1) sforzi per evitare pensieri, sensazioni o conversazioni associate con il trauma

2) sforzi per evitare attività, luoghi o persone che evocano ricordi del trauma

3) incapacità di ricordare qualche aspetto importante del trauma

4) riduzione marcata dell’interesse o della partecipazione ad attività significative

5) sentimenti di distacco o di estraneità verso gli altri

6) affettività ridotta (per es., incapacità di provare sentimenti di amore)

7) sentimenti di diminuzione delle prospettive future (per es. aspettarsi di non poter avere una carriera, un matrimonio o dei figli, o una normale durata della vita). 

D. Sintomi persistenti di aumentato arousal (non presenti prima del trauma), come indicato da almeno due dei seguenti elementi:

1) difficoltà ad addormentarsi o a mantenere il sonno
2) irritabilità o scoppi di collera
3) difficoltà a concentrarsi
4) ipervigilanza
5) esagerate risposte di allarme.

E. La durata del disturbo (sintomi ai Criteri B, C e D) è superiore a 1 mese.

F. Il disturbo causa disagio clinicamente significativo o menomazione nel funzionamento sociale, lavorativo o di altre aree importanti.

Il DPTS può definirsi “acuto” se la durata dei sintomi è inferiore a 3 mesi, “cronico” se la durata dei sintomi è 3 mesi o più.
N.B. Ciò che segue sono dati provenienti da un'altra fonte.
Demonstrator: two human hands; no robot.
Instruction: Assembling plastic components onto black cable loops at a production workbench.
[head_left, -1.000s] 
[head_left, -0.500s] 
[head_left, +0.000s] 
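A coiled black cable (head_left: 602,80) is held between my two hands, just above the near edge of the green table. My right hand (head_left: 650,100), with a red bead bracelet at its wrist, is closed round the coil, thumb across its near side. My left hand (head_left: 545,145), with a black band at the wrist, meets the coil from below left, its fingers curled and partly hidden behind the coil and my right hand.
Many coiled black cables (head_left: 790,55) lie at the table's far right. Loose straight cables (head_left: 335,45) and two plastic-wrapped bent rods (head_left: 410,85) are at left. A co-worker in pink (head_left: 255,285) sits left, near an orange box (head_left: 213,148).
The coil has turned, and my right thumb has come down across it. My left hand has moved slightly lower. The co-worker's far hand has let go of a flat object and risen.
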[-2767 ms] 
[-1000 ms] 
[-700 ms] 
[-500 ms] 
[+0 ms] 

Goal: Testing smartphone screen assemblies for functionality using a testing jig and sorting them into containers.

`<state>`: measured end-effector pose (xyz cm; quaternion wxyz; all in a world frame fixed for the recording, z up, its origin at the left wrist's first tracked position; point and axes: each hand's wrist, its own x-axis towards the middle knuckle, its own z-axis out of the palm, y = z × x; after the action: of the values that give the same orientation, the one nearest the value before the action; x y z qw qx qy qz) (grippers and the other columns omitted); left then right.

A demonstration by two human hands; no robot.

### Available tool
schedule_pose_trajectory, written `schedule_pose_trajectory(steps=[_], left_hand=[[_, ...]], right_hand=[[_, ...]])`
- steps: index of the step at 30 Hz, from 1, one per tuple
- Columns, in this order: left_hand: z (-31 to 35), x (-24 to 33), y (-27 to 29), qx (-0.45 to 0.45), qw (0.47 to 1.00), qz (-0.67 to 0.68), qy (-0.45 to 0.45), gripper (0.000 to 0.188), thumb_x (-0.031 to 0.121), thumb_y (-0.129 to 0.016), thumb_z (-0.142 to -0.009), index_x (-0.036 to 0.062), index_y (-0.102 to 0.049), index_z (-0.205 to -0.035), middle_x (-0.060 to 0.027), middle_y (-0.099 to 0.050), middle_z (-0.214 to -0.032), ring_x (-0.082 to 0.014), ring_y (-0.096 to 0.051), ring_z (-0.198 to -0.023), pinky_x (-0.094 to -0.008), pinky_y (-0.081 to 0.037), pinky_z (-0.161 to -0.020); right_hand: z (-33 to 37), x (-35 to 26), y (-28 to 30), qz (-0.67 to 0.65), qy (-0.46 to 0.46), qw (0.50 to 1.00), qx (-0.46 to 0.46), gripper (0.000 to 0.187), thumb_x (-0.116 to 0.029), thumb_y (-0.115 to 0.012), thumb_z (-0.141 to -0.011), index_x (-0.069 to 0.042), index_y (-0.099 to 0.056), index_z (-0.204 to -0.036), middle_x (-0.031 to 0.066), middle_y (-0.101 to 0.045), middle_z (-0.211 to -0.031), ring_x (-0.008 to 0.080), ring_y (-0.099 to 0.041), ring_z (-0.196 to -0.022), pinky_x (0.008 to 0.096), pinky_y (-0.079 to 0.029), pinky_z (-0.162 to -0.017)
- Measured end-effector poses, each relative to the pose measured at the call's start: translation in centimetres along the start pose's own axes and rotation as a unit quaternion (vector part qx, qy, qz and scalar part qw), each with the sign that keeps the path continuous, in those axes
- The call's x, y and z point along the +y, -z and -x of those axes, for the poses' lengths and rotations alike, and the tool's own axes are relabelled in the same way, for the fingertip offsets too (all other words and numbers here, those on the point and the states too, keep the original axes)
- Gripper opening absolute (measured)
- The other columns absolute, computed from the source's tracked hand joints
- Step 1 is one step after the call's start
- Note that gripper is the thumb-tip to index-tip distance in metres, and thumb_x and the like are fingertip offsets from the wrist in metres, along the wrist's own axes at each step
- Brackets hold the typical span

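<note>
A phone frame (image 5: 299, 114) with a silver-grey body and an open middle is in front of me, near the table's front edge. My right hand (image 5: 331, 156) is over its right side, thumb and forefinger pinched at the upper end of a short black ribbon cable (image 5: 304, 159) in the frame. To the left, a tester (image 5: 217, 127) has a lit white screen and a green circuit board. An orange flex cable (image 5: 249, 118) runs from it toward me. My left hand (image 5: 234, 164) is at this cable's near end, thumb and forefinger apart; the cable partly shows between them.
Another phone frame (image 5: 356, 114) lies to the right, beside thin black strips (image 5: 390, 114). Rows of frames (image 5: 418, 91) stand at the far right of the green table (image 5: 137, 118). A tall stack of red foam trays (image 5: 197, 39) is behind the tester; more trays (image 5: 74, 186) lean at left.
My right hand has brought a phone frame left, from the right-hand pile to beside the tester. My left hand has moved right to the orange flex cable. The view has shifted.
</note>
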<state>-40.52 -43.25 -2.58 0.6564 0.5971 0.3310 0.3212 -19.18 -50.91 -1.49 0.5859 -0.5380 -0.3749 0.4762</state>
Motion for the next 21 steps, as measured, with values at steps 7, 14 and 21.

In questo caso, la persona deve essere aiutata da un professionista nella Psicologia del Trauma e dell’emergenza, al fine di elaborare l’evento catastrofico e recuperare un equilibrio cognitivo ed emotivo. Nel 2004 l’American Psychiatric Association ha definito l’EMDR (Eye Movement Desensization and Reprocessing) come terapia d’elezione per quanto riguarda il Disturbo Post Traumatico da Stress. Successivamente, nel 2013, l’OMS l’ha riconosciuto come trattamento efficace per la cura del trauma e dei disturbi ad esso correlati.

Il metodo EMDR interpreta la patologia come esito di un errato percorso cognitivo di immagazzinamento ed elaborazione dell’informazione, in questo caso dell’evento “terremoto”.

Durante le sedute (che possono essere effettuate dopo il trauma o a distanza di tempo) il paziente racconta l’evento, mentre il professionista stimola dei precisi movimenti oculari saccadici: pensare al ricordo traumatico e contemporaneamente attuare determinati movimenti con gli occhi, genera l’effetto di “riprendere” le informazioni contenute nel cervello e sottoporle ad una corretta riprocessazione.

 

Dott.ssa  Daniela Bonfini

Psicologa-Psicoterapeuta

 

Bibliografia e sitografia:

  • American Psychiatric Association, “DSM-IV-TR Diagnostic and Statistical Manual of Mental Disorders“, Fourth Edition, Text Revision, Edizione Italiana, Masson, Milano, 2000
  • “Trauma e psicopatologia”, Caretti V e Capraro G, Edizioni Astrolabio, 2008)
  • “Terremoto e stress: conseguenze sulle popolazioni, quali interventi? Dalla distruzione alla ricostruzione: defusing, debriefing ed EMDR” (Irene Bellodi, su www.humantrainer.com)
  • “Implicazioni psicosociali di un disastro naturale: uno studio sul terremoto dell’Abruzzo”, Marzia Molteni, Rivista di Psicologia dell’emergenza e dell’Assistenza Umanitaria n° 5, 2011.